My husband phoned friday evening and politely queried had the manager really used the words 'ulterior motive' in an accusation against me, and a number of other choice quotes that the manager had used that morning. There was a flurry of apology and assurance that there must have been a misunderstanding etc...but bottom line was still - dealership keeping deposit.

The dealership did think to offer rental car usage for free for a few days and also choice of buying a different car from them (interesting how they are willing to break contract so long as they get to keep my money eh?) in the later call with my husband, but he pointed out to them that they had had the chance to resolve the situation with me on the phone that morning, but had only made a bad situation worse and any offer at this point was just too little too late.

Anyway, as soon as the main part of the money is refunded I will be (upon advice from a friend) writing to the managing director of *Car Brand* Ireland and asking if its normal practice to be sold a car from one of their main dealers with finance outstanding and could he please clarify the position to me.

Then Ill be making a complaint to SIMI, and also a submission to the small claims court.

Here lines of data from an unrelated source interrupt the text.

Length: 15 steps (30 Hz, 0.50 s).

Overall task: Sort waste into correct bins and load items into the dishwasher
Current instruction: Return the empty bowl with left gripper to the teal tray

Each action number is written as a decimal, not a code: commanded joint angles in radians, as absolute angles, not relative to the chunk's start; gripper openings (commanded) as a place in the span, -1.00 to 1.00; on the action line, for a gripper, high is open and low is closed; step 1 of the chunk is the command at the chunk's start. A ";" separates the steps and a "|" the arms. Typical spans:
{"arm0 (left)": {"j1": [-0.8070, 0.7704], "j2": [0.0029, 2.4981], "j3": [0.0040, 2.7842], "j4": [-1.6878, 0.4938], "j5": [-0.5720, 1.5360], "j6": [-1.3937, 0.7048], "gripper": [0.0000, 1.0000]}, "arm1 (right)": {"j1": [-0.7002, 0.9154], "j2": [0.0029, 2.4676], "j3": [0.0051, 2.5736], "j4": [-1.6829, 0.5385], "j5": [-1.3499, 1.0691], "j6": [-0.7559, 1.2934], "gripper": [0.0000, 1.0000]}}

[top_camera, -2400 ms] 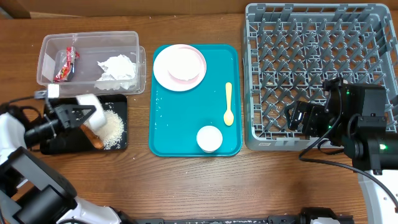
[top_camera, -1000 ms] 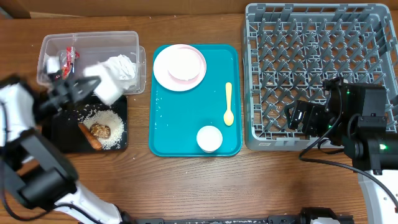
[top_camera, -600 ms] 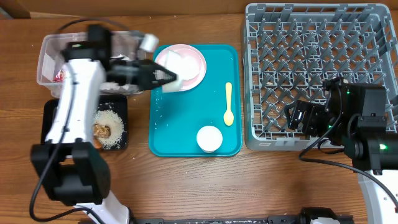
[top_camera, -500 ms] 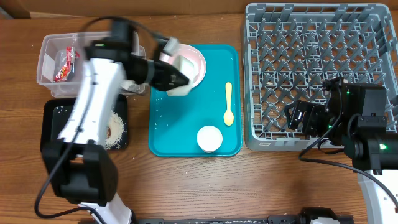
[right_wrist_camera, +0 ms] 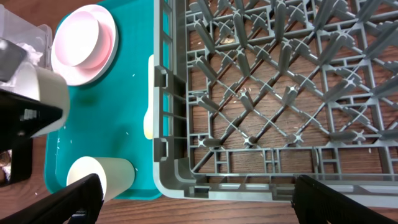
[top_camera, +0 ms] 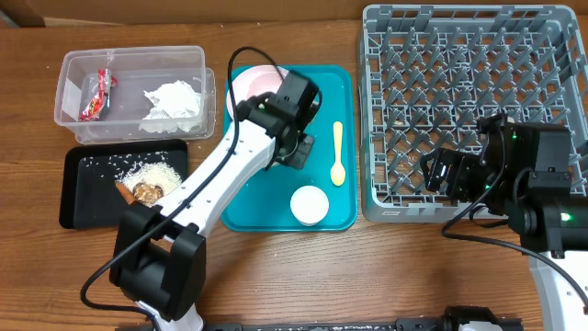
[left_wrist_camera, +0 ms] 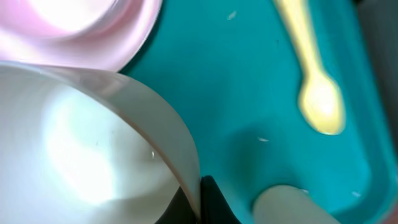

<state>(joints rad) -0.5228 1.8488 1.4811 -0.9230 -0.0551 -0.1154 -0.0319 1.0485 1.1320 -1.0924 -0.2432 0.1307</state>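
My left gripper (left_wrist_camera: 194, 204) pinches the rim of a small white bowl (left_wrist_camera: 81, 149), a grip the arm hides from overhead, over the teal tray (top_camera: 266, 198) just near of the round pale-pink plate (top_camera: 246, 85), with the pale-yellow spoon (top_camera: 337, 152) to the right and bare tray between, while my right gripper (top_camera: 434, 173) is spread wide at the grey plastic dish rack (top_camera: 473, 101).

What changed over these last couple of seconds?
The left gripper, holding a small white bowl throughout, swung from the black tray past the clear tub and right, over the teal tray beside the pink plate. Rice, right gripper, spoon and cup unchanged.
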 commanded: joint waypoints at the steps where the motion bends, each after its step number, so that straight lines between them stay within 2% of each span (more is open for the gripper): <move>1: -0.519 1.845 1.378 -0.867 -0.120 -0.207 -0.92 | -0.028 1.046 1.131 -1.086 -0.237 0.126 1.00; 5: -0.520 1.845 1.292 -0.774 -0.081 -0.207 -0.92 | -0.028 1.046 1.131 -1.082 -0.237 0.126 1.00; 7: -0.519 1.845 1.267 -0.743 -0.081 -0.207 -0.83 | -0.028 1.046 1.131 -1.083 -0.237 0.126 1.00; 12: -0.519 1.845 1.246 -0.696 -0.082 -0.206 -0.13 | -0.028 1.046 1.131 -1.083 -0.237 0.126 1.00; 15: -0.519 1.845 1.274 -0.701 -0.084 -0.191 0.01 | -0.028 1.046 1.131 -1.083 -0.237 0.126 1.00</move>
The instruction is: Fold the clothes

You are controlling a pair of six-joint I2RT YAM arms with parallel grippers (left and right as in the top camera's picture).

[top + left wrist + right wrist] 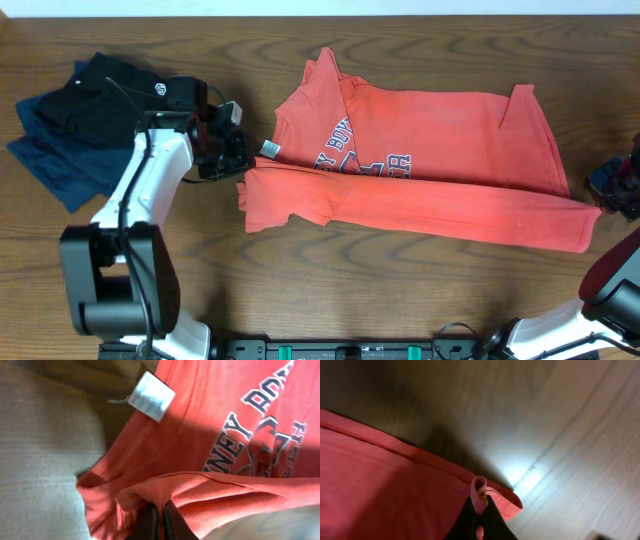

Actually though - Im willing to lose the deposit rather than do business with someone who thinks its ok to shout at me for 30 minutes and try to brow beat me into going ahead with a contract that Im clearly alarmed about.
I think Ive probably dodged a bullet here anyway because if thats how they have behaved towards me at point of sale - what would they have been like if I came back with a problem while the car was under warranty?

Oh - in the phonecall with my husband the manager claimed he now had the finance settlement paperwork available for inspection. My husband asked what the settlement date on it was - it was the previous day. So the finance was definitely outstanding at point of sale, and had I not brought it up i would have definitely driven off in a car with finance outstanding that evening.


----------



## Eng Car 1 (1 Mar 2010)

It absolutely betters belief that a "Car Dealer" carrys on like this. Raises further questions no doubt as to their motive and if this is the way the treat a customer I wonder how well they treat their sales stock and reputation. 
Customer Relations leaves a lot to be desired.

Truthseeker I realise that you cant name them, but would they be a long term established garage or a fairly new dealership.


----------



## truthseeker (1 Mar 2010)

Eng Car 1 said:


> Truthseeker I realise that you cant name them, but would they be a long term established garage or a fairly new dealership.


 
Very long term established business.

I was far more upset at how I was treated by the manager on the phone, than the finance issue itself. I was literally subjected to a barrage of accusation and personal insults - rather than an attempt to resolve the situation. In my initial phonecall with him he even implied he would give me NOTHING back. Totally out of order, not a constructive way to do business.


----------



## sunrock (1 Mar 2010)

You have agreed to buy the car and paid for it in full.
It seems the dealership are happy with their sale and won`t return you the deposit.
Why don`t you just take the car....I think you are cutting off your nose to spite your face by your present stance.And why did you do a finance check on a car you had already paid for?
I think it is almost certain the dealership have sorted out the finance issue with the car so you are really saying you have changed your mind.
How much is the deposit worth? Probably enough to go into the dealership and drive away with the car you have already paid for.


----------



## truthseeker (2 Mar 2010)

Sunrock - I agreed to buy the car. At the time I agreed to buy I was verbally told there was no finance outstanding on it.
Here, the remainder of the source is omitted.